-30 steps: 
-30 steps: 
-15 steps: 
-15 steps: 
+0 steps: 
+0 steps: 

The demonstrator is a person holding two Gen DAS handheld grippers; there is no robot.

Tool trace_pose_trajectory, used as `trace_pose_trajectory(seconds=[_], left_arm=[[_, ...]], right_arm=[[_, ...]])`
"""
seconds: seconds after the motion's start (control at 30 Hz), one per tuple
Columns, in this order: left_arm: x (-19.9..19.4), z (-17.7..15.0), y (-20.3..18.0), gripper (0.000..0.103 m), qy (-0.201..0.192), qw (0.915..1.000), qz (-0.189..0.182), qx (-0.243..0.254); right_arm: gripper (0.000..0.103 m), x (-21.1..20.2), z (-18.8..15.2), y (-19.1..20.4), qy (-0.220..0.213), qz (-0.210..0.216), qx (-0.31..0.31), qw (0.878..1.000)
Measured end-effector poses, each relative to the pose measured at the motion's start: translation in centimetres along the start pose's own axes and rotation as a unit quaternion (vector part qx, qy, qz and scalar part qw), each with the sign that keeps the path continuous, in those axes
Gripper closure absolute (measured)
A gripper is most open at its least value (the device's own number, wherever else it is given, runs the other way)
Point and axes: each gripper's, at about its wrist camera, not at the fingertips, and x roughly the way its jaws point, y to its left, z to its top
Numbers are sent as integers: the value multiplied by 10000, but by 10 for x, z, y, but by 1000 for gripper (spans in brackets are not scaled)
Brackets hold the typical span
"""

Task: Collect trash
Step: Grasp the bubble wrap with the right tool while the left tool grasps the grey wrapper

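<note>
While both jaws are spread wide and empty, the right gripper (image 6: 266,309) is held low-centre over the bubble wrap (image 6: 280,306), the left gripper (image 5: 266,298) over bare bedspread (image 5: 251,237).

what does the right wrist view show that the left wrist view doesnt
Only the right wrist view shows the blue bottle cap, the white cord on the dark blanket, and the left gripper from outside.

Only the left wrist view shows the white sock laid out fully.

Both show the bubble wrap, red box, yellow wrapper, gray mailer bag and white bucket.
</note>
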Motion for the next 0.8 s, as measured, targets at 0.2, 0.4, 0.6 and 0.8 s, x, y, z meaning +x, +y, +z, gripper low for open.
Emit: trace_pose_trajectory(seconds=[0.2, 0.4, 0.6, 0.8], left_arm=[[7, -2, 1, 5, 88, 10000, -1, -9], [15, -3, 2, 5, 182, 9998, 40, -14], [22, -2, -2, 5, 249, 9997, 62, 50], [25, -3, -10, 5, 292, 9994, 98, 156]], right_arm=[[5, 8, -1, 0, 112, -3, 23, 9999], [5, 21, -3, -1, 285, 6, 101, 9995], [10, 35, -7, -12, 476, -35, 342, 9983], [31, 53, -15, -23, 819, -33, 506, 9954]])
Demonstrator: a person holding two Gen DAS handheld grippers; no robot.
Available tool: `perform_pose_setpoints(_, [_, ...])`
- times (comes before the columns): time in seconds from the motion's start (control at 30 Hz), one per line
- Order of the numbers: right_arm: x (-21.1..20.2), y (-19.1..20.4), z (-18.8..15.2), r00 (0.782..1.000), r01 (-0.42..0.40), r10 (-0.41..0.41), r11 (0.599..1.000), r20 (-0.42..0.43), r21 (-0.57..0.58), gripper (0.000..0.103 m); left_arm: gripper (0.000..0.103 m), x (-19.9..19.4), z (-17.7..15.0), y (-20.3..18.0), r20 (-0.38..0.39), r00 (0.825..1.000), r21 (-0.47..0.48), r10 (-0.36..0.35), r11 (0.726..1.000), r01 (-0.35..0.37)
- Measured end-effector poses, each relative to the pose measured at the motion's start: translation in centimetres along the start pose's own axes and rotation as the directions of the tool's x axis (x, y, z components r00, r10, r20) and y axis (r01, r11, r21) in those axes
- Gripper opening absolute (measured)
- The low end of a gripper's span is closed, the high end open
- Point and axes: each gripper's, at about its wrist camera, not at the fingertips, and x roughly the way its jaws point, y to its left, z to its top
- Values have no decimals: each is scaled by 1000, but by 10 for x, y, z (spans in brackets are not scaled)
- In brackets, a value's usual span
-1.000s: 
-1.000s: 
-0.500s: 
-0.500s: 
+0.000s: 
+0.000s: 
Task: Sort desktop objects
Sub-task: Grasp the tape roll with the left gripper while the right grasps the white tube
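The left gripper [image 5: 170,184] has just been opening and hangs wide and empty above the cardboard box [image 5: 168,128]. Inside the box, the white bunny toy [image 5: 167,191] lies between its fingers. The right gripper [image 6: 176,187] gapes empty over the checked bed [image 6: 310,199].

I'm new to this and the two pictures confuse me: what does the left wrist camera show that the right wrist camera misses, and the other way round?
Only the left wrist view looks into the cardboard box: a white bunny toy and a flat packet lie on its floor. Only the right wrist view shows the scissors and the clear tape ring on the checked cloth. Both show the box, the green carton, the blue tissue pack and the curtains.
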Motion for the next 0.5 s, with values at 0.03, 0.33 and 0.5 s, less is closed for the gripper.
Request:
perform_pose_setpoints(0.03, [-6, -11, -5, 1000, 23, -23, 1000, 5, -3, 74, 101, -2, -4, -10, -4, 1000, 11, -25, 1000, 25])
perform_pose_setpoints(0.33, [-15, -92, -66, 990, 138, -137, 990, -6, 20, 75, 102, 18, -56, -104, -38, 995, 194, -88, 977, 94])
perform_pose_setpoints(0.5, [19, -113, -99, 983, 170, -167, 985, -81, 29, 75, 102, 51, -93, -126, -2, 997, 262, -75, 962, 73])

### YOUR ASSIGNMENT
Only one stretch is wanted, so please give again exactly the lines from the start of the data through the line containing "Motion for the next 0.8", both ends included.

### ANSWER SPACE
-30 steps: 
-30 steps: 
-15 steps: 
-15 steps: 
+0 steps: 
+0 steps: 

The demonstrator is a person holding two Gen DAS handheld grippers; there is no robot.

Tool trace_pose_trajectory, used as `trace_pose_trajectory(seconds=[_], left_arm=[[_, ...]], right_arm=[[_, ...]])`
"""
seconds: seconds after the motion's start (control at 30 Hz), one per tuple
Columns, in this order: left_arm: x (-19.9..19.4), z (-17.7..15.0), y (-20.3..18.0), gripper (0.000..0.103 m), qy (-0.201..0.192), qw (0.915..1.000), qz (-0.189..0.182), qx (-0.243..0.254); right_arm: gripper (0.000..0.103 m), x (-21.1..20.2), z (-18.8..15.2), y (-19.1..20.4), qy (-0.220..0.213), qz (-0.210..0.216), qx (-0.31..0.31), qw (0.878..1.000)
Measured end-effector poses, each relative to the pose measured at the motion's start: translation in centimetres along the start pose's own axes and rotation as a unit quaternion (vector part qx, qy, qz and scalar part qw), each with the sign that keeps the path continuous, in those axes
Gripper closure absolute (measured)
A gripper is most open at its least value (the device's own number, wherever else it is given, runs the other way)
Point and axes: each gripper's, at about its wrist camera, not at the fingertips, and x roughly the way its jaws point, y to its left, z to its top
Numbers are sent as integers: the value multiplied by 10000, but by 10 for x, z, y, but by 1000 for gripper (spans in brackets are not scaled)
Brackets hold the typical span
"""

Task: Collect trash
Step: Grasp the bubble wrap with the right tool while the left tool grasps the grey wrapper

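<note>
While both jaws are spread wide and empty, the right gripper (image 6: 266,309) is held low-centre over the bubble wrap (image 6: 280,306), the left gripper (image 5: 266,298) over bare bedspread (image 5: 251,237).

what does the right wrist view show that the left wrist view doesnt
Only the right wrist view shows the blue bottle cap, the white cord on the dark blanket, and the left gripper from outside.

Only the left wrist view shows the white sock laid out fully.

Both show the bubble wrap, red box, yellow wrapper, gray mailer bag and white bucket.
</note>
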Motion for the next 0.8 s, as measured, targets at 0.2, 0.4, 0.6 and 0.8 s, x, y, z meaning +x, +y, +z, gripper low for open.

The exercise has been carried out completely.